- [EXERCISE BRIEF] Write the data out again exactly, dropping any images it holds.
=-=-=-=-=
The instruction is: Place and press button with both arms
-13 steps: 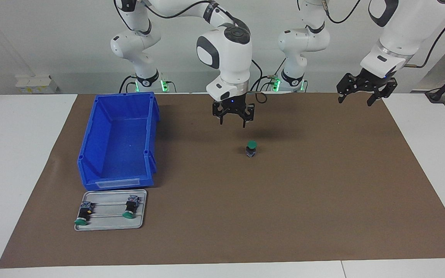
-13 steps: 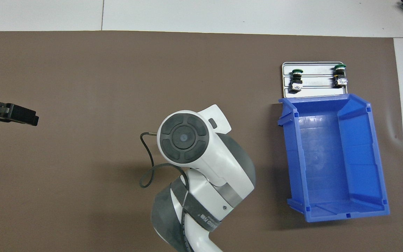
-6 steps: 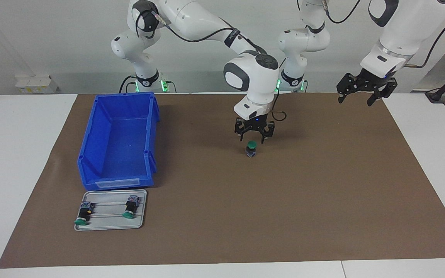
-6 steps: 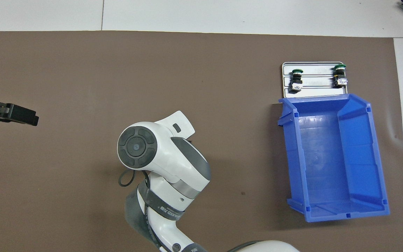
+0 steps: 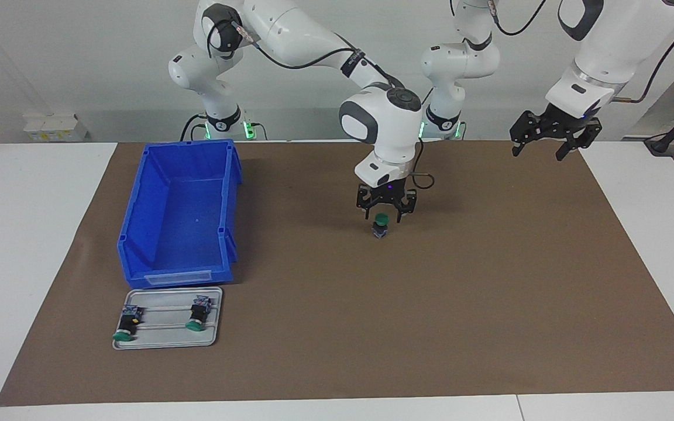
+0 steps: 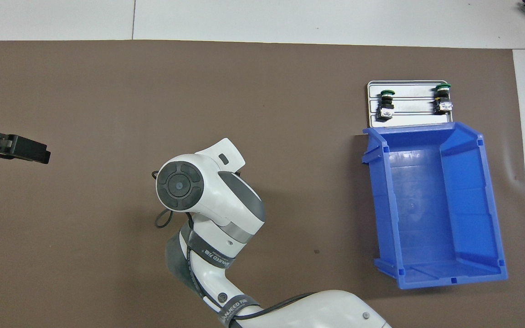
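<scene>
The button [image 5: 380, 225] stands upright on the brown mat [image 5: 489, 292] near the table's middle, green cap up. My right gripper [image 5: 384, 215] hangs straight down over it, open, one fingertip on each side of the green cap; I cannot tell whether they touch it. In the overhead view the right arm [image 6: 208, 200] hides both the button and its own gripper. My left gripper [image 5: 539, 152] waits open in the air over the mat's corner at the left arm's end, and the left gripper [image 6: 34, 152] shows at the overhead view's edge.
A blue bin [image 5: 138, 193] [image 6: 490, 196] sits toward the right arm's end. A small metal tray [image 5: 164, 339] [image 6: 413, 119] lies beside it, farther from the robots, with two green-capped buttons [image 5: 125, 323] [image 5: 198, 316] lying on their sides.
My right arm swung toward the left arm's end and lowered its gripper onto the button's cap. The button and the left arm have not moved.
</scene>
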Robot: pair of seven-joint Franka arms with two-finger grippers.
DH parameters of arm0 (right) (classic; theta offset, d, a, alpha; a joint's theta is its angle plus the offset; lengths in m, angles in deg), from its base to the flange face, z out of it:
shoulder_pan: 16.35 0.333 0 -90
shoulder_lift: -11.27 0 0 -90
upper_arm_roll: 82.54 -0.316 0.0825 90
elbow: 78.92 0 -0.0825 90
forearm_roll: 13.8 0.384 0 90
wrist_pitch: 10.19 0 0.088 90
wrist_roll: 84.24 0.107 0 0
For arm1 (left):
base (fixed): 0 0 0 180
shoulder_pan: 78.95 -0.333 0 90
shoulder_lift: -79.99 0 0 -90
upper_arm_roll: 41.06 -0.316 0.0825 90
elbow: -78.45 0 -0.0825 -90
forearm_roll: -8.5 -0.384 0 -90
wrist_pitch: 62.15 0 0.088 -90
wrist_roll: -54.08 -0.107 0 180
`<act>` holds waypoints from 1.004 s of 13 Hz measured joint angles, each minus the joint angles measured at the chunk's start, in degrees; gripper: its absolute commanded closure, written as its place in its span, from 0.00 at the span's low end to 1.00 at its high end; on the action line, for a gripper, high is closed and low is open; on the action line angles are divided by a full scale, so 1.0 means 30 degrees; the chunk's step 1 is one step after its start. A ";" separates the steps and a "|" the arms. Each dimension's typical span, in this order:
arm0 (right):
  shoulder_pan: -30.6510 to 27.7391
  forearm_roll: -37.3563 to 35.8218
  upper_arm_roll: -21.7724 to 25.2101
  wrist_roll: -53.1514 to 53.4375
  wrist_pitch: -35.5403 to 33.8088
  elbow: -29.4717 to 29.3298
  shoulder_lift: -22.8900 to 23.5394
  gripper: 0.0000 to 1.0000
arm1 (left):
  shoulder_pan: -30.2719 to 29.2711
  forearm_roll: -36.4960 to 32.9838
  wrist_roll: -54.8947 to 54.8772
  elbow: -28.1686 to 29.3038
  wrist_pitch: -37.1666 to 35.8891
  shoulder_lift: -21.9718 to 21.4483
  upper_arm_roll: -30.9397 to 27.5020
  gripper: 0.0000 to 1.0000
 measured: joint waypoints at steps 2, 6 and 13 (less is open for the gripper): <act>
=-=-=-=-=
- [WRITTEN RESPONSE]
The instruction is: Place and press button with both arms
-13 steps: 
-13 steps: 
-6 steps: 
-6 steps: 
+0 steps: 
+0 steps: 
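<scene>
The button [image 5: 380, 225] stands upright on the brown mat [image 5: 489, 292] near the table's middle, green cap up. My right gripper [image 5: 384, 215] hangs straight down over it, open, one fingertip on each side of the green cap; I cannot tell whether they touch it. In the overhead view the right arm [image 6: 208, 200] hides both the button and its own gripper. My left gripper [image 5: 539, 152] waits open in the air over the mat's corner at the left arm's end, and the left gripper [image 6: 34, 152] shows at the overhead view's edge.
A blue bin [image 5: 138, 193] [image 6: 490, 196] sits toward the right arm's end. A small metal tray [image 5: 164, 339] [image 6: 413, 119] lies beside it, farther from the robots, with two green-capped buttons [image 5: 125, 323] [image 5: 198, 316] lying on their sides.
My right arm swung toward the left arm's end and lowered its gripper onto the button's cap. The button and the left arm have not moved.
</scene>
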Robot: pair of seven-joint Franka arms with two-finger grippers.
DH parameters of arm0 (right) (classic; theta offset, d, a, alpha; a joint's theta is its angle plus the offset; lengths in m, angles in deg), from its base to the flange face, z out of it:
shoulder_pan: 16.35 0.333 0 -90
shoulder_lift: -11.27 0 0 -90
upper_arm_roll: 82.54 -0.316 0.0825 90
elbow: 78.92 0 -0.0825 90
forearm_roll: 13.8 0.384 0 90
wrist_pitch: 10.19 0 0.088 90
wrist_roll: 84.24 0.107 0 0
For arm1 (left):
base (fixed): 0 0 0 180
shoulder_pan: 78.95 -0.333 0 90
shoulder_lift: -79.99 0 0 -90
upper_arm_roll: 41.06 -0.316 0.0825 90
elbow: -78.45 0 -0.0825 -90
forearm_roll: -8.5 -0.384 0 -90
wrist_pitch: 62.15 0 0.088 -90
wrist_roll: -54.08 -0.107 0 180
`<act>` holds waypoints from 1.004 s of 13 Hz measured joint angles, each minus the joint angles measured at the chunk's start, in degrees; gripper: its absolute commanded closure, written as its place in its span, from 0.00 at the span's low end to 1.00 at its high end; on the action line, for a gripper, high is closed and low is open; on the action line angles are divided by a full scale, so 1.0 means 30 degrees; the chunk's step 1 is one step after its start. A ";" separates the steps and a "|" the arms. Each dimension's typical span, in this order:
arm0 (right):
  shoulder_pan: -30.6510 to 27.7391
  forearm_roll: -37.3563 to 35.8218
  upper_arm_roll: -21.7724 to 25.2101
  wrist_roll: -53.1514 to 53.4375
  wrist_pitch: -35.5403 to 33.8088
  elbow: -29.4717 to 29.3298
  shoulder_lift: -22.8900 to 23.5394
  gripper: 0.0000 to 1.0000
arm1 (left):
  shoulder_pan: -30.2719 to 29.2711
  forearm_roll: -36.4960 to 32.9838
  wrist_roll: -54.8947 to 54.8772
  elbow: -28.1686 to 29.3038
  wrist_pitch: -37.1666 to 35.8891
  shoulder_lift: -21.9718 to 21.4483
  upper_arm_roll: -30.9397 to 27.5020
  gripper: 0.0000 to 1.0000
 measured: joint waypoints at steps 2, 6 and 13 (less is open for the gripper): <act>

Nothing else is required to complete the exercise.